Makes GEPA-optimized skills transfer off the optimization split — the AppWorld RLM-GEPA result (the +7.2 pp SGC that held on held-out test). Adds the GEPA paper's held-out feedback/Pareto split, predict-rlm's AgentSpec anti-overfit grounding, and held-out candidate selection. Extends ORCH-1.13.

How it works¶

Held-out split (split_dataset) — D_train → D_feedback (propose on) + D_pareto (held-out select on).
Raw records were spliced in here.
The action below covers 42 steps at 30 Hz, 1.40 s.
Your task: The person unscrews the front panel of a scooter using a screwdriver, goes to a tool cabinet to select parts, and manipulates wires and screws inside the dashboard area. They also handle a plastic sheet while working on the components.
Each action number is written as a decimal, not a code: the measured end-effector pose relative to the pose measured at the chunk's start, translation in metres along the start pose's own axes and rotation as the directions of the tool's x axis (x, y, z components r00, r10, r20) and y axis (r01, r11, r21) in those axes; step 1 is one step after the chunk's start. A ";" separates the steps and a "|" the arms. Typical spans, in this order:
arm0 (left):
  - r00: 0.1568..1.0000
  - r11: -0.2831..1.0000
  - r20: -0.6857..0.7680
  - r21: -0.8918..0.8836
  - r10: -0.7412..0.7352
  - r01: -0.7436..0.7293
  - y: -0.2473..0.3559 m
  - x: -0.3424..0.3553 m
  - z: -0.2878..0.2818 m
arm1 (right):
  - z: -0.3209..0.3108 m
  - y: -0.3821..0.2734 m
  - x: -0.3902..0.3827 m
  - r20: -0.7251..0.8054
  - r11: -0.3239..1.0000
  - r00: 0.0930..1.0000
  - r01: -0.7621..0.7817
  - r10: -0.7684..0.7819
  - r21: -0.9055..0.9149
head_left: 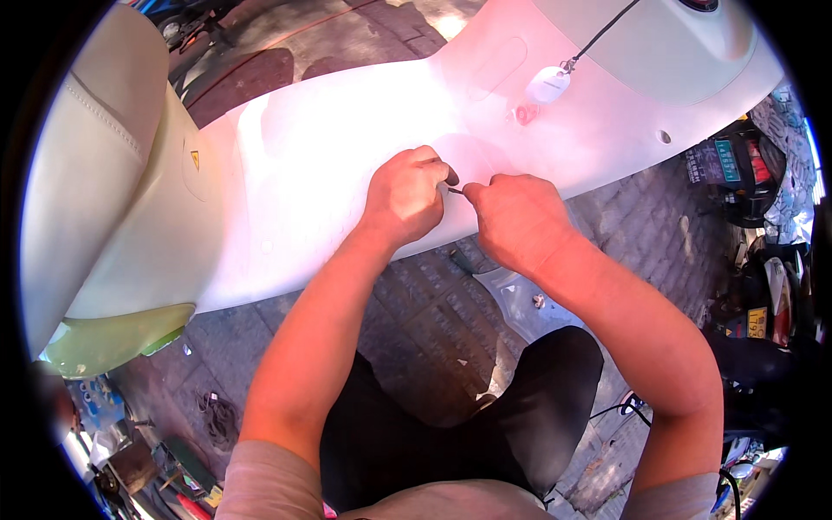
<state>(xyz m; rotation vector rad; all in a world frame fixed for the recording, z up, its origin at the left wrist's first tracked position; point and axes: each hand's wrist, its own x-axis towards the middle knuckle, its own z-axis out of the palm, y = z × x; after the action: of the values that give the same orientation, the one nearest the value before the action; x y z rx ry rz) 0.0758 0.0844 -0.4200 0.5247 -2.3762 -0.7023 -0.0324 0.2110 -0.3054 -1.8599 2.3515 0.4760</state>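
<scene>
Over the pale footboard (pixel 303 173) of an electric scooter, my two hands meet at the fingertips. A small thin dark piece (pixel 455 191) spans the short gap between them; too little of it shows to tell its kind. My left hand (pixel 406 198) is closed, thumb and fingers pinching one end. My right hand (pixel 520 221) is closed around the other end, with the fingers curled under and partly hidden. An oval white key fob (pixel 549 85) hangs on a dark cord in front of the scooter's front panel (pixel 641 95), beyond my right hand.
The scooter's seat (pixel 104 87) rises at the left. Below the footboard, a clear plastic sheet or bag (pixel 520 299) lies on the paving by my knee. A coiled dark cable (pixel 217 416) and assorted tools lie lower left. Other parked scooters (pixel 750 173) line the right side.
</scene>
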 end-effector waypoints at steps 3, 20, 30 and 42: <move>0.998 0.999 -0.057 -0.022 0.036 -0.038 -0.001 0.000 0.001 | -0.006 -0.003 0.002 0.045 0.999 0.999 0.017 -0.015 -0.049; 0.997 0.992 0.070 0.126 0.015 -0.024 0.007 0.000 0.001 | -0.007 0.010 0.023 0.111 0.983 0.994 -0.011 -0.009 0.184; 0.989 0.982 -0.051 0.139 0.139 -0.131 0.010 0.000 0.007 | 0.035 0.045 0.003 -0.031 0.750 0.999 0.034 -0.018 0.661; 0.998 0.997 0.040 0.065 0.041 -0.044 0.015 0.000 0.000 | 0.060 0.032 -0.015 -0.210 0.752 0.976 0.101 0.051 0.651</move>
<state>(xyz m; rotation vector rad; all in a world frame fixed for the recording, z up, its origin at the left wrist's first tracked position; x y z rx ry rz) 0.0730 0.0958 -0.4106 0.4906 -2.4465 -0.6220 -0.0659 0.2501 -0.3526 -1.6294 2.1770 -0.5454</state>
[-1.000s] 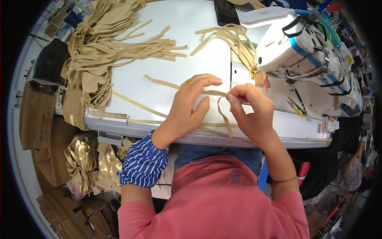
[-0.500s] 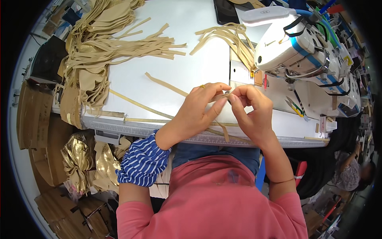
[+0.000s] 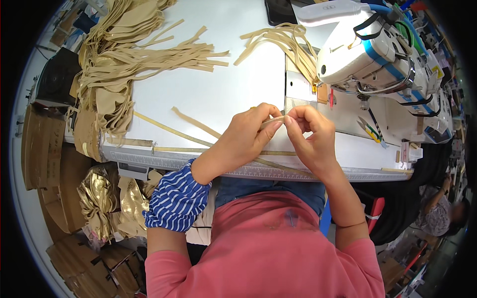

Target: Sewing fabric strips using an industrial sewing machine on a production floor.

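My left hand [image 3: 242,133] and my right hand [image 3: 314,138] meet over the white table near its front edge. Their fingertips pinch a narrow tan strap [image 3: 196,122] between them. One end of the strap trails out behind my left hand onto the tabletop; the part at the fingertips is mostly covered. Both hands are closed on it. Just beyond them stands a white sewing machine [image 3: 370,59], its needle area by a metal plate [image 3: 299,87]. Several tan straps [image 3: 273,37] lie bunched beside the needle.
A large heap of tan pieces with long straps [image 3: 112,74] covers the table's left. Yellow-handled thread snips [image 3: 371,133] lie at right, a phone [image 3: 279,12] at the back. A ruler strip [image 3: 238,171] runs along the front edge. Cardboard boxes [image 3: 44,144] stand at left.
The loose strap end hanging below my fingers is no longer visible there. My fingertips have come closer together, and the strap's trailing end has shifted slightly left.
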`<action>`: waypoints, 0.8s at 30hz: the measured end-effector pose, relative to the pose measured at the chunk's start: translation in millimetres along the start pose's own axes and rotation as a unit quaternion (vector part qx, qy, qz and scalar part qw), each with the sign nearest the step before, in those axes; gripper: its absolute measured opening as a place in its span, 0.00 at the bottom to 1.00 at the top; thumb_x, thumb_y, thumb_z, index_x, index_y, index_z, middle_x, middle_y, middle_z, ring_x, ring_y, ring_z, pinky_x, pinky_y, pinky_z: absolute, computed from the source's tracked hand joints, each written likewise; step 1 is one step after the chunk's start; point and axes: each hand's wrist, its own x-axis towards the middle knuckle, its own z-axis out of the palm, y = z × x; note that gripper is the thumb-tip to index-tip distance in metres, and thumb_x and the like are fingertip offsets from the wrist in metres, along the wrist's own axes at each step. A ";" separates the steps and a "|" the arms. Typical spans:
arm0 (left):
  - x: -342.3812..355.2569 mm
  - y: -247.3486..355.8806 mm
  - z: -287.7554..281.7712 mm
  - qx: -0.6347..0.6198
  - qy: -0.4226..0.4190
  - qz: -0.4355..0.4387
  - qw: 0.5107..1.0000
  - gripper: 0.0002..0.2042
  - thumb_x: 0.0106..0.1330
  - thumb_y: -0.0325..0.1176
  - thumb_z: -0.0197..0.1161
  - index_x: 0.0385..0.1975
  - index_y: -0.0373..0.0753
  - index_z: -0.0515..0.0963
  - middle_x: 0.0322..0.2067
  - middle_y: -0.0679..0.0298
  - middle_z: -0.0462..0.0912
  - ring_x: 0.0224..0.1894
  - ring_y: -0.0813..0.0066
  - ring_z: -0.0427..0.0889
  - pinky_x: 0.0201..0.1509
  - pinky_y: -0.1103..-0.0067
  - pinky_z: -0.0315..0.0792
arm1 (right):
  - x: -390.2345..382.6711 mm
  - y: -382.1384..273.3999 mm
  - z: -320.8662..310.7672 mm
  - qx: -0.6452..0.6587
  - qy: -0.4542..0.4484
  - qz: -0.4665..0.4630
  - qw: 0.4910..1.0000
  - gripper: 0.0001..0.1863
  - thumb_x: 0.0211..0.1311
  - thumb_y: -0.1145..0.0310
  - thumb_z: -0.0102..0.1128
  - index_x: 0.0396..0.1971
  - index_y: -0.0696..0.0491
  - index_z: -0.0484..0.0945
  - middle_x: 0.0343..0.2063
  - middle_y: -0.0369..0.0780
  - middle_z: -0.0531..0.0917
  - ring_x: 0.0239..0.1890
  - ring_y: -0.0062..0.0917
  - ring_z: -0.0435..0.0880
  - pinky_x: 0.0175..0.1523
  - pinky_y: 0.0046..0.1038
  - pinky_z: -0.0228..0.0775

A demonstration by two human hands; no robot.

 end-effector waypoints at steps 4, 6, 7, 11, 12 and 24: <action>2.4 -7.3 6.4 -0.033 0.037 0.001 0.999 0.08 0.66 0.31 0.58 0.38 0.34 0.72 0.20 0.63 0.73 0.20 0.80 0.67 0.25 0.82 0.63 | -2.2 6.2 -0.8 0.020 -0.011 0.051 0.998 0.05 0.61 0.74 0.57 0.30 0.61 0.75 0.23 0.32 0.76 0.23 0.09 0.72 0.28 0.14 0.64; 7.1 -7.5 6.4 -0.017 0.025 0.009 0.999 0.08 0.66 0.33 0.57 0.36 0.34 0.71 0.23 0.56 0.76 0.24 0.62 0.75 0.31 0.74 0.68 | -3.6 12.2 -1.5 0.018 -0.015 0.071 0.997 0.05 0.61 0.74 0.57 0.30 0.61 0.75 0.22 0.32 0.76 0.24 0.08 0.71 0.28 0.13 0.64; 9.5 -7.7 6.1 -0.017 0.022 0.009 1.000 0.08 0.66 0.33 0.57 0.36 0.34 0.71 0.23 0.56 0.76 0.24 0.62 0.75 0.31 0.74 0.68 | -4.4 15.1 -0.6 0.047 -0.013 0.090 0.995 0.05 0.61 0.73 0.57 0.30 0.60 0.75 0.22 0.31 0.76 0.23 0.08 0.71 0.27 0.13 0.62; 24.6 -10.8 8.6 0.002 -0.012 0.019 1.000 0.07 0.63 0.32 0.58 0.32 0.33 0.73 0.24 0.56 0.77 0.24 0.64 0.76 0.30 0.74 0.69 | -5.3 22.1 -4.7 0.055 0.003 0.123 0.991 0.06 0.62 0.73 0.56 0.29 0.60 0.75 0.20 0.29 0.74 0.22 0.07 0.68 0.26 0.12 0.59; 29.9 -11.6 10.4 -0.009 -0.025 0.006 1.000 0.07 0.62 0.31 0.58 0.31 0.33 0.74 0.24 0.56 0.78 0.25 0.64 0.78 0.30 0.74 0.70 | -5.6 24.6 -7.2 0.054 0.008 0.126 0.990 0.06 0.62 0.73 0.56 0.29 0.60 0.75 0.20 0.29 0.74 0.22 0.07 0.68 0.26 0.12 0.59; 119.3 -10.2 38.7 0.180 -0.194 -0.039 0.964 0.09 0.52 0.33 0.63 0.23 0.31 0.80 0.20 0.53 0.81 0.25 0.65 0.82 0.32 0.75 0.75 | -6.6 59.1 -48.3 -0.223 0.082 0.011 0.971 0.02 0.54 0.73 0.61 0.28 0.53 0.79 0.22 0.38 0.79 0.20 0.26 0.77 0.25 0.25 0.65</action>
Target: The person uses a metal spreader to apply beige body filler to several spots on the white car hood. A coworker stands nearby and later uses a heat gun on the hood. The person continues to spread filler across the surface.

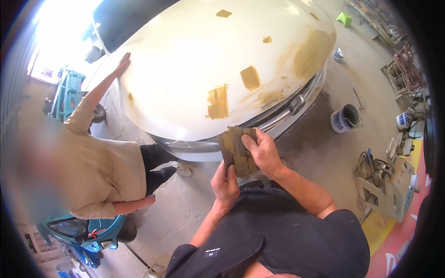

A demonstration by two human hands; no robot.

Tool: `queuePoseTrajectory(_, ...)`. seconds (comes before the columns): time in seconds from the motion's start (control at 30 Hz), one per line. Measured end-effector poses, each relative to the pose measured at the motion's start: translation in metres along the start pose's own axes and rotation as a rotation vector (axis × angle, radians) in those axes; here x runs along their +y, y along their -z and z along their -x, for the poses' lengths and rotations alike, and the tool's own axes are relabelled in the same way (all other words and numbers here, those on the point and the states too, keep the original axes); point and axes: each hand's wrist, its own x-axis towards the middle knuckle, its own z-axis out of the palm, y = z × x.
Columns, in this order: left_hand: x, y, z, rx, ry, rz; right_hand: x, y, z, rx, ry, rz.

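Observation:
My left hand (225,185) grips the lower left side of a worn, dark, yellow-stained flat sheet (238,157), perhaps sandpaper, with thumb and fingers closed on it. My right hand (263,155) holds the same sheet from the right, its thumb pressed on the face. The sheet is in front of the bumper (185,150) of a white car. Above it is the white hood (176,69), with yellowish filler patches (250,78) and a broad yellow smudge toward the right end.
A person (106,176) stands at my left, one hand (121,65) on the hood. Teal scooters (88,234) stand behind them. At right are a bucket (343,119), a metal rod (358,97), smaller pails (402,120) and dusty equipment (389,185). A green object (344,18) lies farther back.

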Motion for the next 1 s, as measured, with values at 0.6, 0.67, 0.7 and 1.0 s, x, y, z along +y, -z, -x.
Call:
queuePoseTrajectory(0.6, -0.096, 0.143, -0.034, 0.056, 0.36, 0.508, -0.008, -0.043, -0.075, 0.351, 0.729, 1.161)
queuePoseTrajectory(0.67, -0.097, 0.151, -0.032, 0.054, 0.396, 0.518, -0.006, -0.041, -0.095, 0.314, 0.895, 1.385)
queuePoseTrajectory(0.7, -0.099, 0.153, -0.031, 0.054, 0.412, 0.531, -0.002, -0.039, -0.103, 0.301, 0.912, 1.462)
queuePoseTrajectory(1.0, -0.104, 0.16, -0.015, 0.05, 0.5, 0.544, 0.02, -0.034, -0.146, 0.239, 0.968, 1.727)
With dev_fraction > 0, GEPAOptimizer.optimize proposes/evaluates on the feedback set and selects the final candidate by held-out score (select_best_on_heldout over _score_candidate_on), so a candidate that merely memorized the minibatch does not win.
AgentSpec grounding — use_cases + runtime_grounding + scoring_rule + counterfactual_axis are prepended (as_prompt()) to the reflective-mutation prompt, steering the proposer toward a general standard-operating-procedure rather than rules that overfit the examples.
Patch-merge selection — select_best_on_heldout picks the winning instruction graft on the held-out set (ties → earlier/simpler generation).

Key files / API¶

Piece	Location
Generalization core	`rlm/gepa.py` (`AgentSpec`, `split_dataset`, `select_best_on_heldout`, `GEPAOptimizer.optimize(dev_fraction=...)`, `_score_candidate_on`)

Wiring (≤3 hops)¶

graph_orchestrate(action="rlm_optimize") → optimize_rlm_skill → GEPAOptimizer.optimize (≤3 hops).

Research provenance¶

GEPA paper (Agrawal et al., ICLR 2026 — D_feedback/D_pareto split, Algorithm 1); predict-rlm src/rlm_gepa/schema.py (AgentSpec) — verified.